I'm pretty sure the idea here was to provide a set of files you could upload to your fancy website, like a city library might do. I tell people it's best for discovery requests... where you can burn someone a CD that let's them browse the contents. 

Time to move onto the last option: XML.  When I first saw this feature my mind immediately thought, whoa cool!  I can export a standardized format and use Excel source task pane to apply an XML map.  Then when I open future XML exports I can easily apply the map and have a fancy report or something.  I was wrong.

Here's the dialog that appears when you choose XML Export... I pick an export file name, tell it to export my documents, and throw in some indents for readability.  Note the lack of meta-data fields and export folder location.

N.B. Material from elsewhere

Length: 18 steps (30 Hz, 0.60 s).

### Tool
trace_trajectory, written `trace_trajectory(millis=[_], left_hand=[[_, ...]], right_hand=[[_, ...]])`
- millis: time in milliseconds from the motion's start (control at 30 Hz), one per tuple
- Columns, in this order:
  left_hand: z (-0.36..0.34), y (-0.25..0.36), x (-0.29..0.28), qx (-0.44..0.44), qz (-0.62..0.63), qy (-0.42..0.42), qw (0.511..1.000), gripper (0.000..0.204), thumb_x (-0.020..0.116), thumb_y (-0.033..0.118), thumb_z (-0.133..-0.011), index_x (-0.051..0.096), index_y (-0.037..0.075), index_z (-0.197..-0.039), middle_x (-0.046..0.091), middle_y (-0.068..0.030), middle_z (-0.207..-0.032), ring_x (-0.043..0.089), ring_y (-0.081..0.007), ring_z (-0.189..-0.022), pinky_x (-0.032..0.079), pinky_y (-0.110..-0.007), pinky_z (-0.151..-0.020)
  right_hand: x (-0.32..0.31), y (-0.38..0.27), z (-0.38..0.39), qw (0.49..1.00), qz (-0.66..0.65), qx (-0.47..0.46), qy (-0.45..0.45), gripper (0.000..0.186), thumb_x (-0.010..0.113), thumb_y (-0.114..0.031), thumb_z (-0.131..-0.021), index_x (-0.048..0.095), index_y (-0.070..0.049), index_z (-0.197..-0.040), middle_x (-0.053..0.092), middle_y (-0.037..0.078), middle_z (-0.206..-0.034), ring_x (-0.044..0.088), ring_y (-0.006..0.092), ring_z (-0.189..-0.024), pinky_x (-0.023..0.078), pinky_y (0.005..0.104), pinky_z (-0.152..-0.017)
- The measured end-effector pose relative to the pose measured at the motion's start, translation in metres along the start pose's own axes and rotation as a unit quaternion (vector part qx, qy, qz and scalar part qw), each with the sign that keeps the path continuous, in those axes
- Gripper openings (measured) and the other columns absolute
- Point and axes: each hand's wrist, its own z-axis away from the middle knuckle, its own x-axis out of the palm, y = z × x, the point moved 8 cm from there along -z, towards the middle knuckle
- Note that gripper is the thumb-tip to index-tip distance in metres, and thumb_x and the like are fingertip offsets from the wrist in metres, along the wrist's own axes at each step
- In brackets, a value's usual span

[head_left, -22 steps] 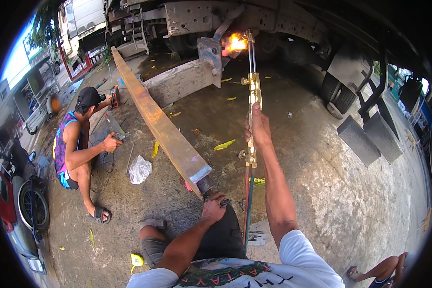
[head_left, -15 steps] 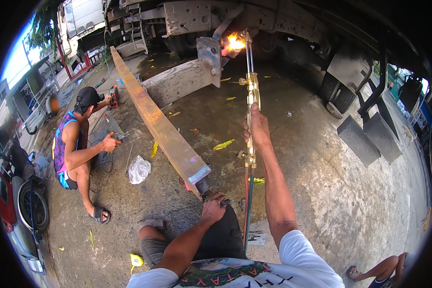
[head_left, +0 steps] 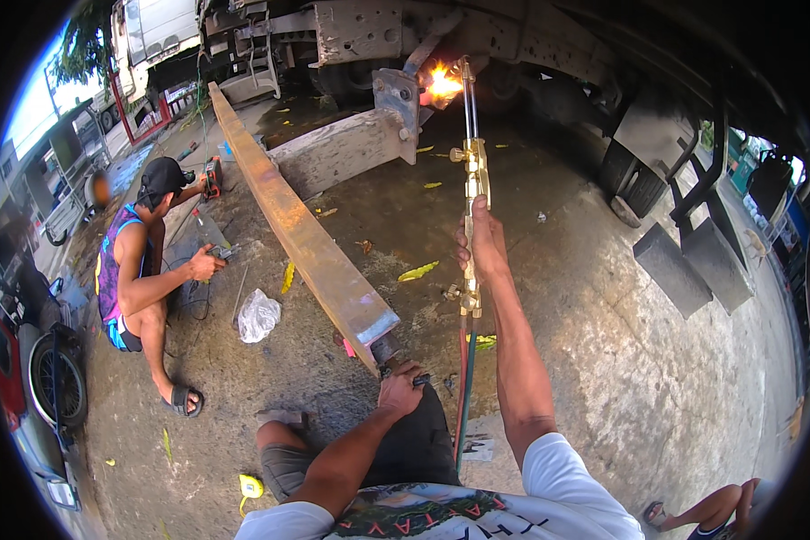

Then I let it rip and check out the results...


I would gladly place a wager that these 4 different naming conventions were created by 4 different programmers.  The contents of the XML isn't really surprising...

<?xml version="1.0" encoding="ISO-8859-1" standalone="no" ?>
<TRIM version="" siteID="sdfsdfsdfsdfd" databaseID="CM" dataset="CMRamble" date="Sunday, October 15, 2017 at 10:46:50 PM" user="erik">
  <RECORD uri="1543">
    <ACCESSCONTROL propId="29">View Document: &lt;Unrestricted&gt;; View Metadata: &lt;Unrestricted&gt;; Update Document: &lt;Unrestricted&gt;; Update Record Metadata: &lt;Unrestricted&gt;; Modify Record Access: &lt;Unrestricted&gt;; Destroy Record: &lt;Unrestricted&gt;; Contribute Contents: &lt;Unrestricted&gt;</ACCESSCONTROL>
    <BARCODE propId="28">RCM000016V</BARCODE>
    <CONTAINER uri="1543" type="Record" propId="50">8</CONTAINER>
    <DATECREATED propId="5">20170928093137</DATECREATED>
    <DATEDUE propId="9"></DATEDUE>
    <DATERECEIVED propId="1536">20170928093449</DATERECEIVED>
    <DATEREGISTERED propId="6">20170928093449</DATEREGISTERED>
    <LASTACTIONDATE propId="21">20171015224650</LASTACTIONDATE>
    <LONGNUMBER propId="4">00008</LONGNUMBER>
    <MIMETYPE propId="82">image/png</MIMETYPE>
    <NBRPAGES propId="83">0</NBRPAGES>
    <NOTES propId="118"></NOTES>
    <NUMBER propId="2">8</NUMBER>
    <PRIORITY propId="13"></PRIORITY>
    <RECORDTYPE uri="2" type="Record Type" propId="1">Document</RECORDTYPE>
    <SECURITY propId="10"></SECURITY>
    <TITLE propId="3">2017-09-28_9-31-37</TITLE>
    <CONTACTS size="4">
      <CONTACT uri="6185">
        <FROMDATETIME propId="157">20170928093449</FROMDATETIME>
        <LATESTDATETIME propId="158">20170928093449</LATESTDATETIME>
        <LOCATION uri="5" type="Location" propId="155">erik</LOCATION>
        <NAME propId="150">erik</NAME>
      <CONTACT uri="6186">
        <FROMDATETIME propId="157">20170928093449</FROMDATETIME>
        <LATESTDATETIME propId="158">20170928093449</LATESTDATETIME>
        <NAME propId="150">FACILITY-HRSA-4647 (At home)</NAME>
      <CONTACT uri="6187">
        <FROMDATETIME propId="157">20170928093455</FROMDATETIME>
        <LATESTDATETIME propId="158">20170928093455</LATESTDATETIME>
        <NAME propId="150">FACILITY-HRSA-4647 (In container)</NAME>
      <CONTACT uri="6188">
        <FROMDATETIME propId="157">20170928093449</FROMDATETIME>
        <LATESTDATETIME propId="158">20170928093449</LATESTDATETIME>
        <LOCATION uri="5" type="Location" propId="155">erik</LOCATION>
        <NAME propId="150">erik</NAME>
    <REVISIONS size="0"></REVISIONS>

On the positive side, I do get the file name, title, and record number.  However, the uniqueness of this XML structure is for the birds.  I could craft a powershell script to tackle renaming the files and such, but I refuse to do so.  I protest the rubbish in this file.  Fly away little Xml document.... fly, fly away.

All this tagging and tasking helps me know my options for the future, but it also demonstrates clearly that I'm looking in the wrong places.  Unique requirements like these (exporting documents with numbered file names) means I need to either build something custom.  In the next posts I'll show several options for custom exporting.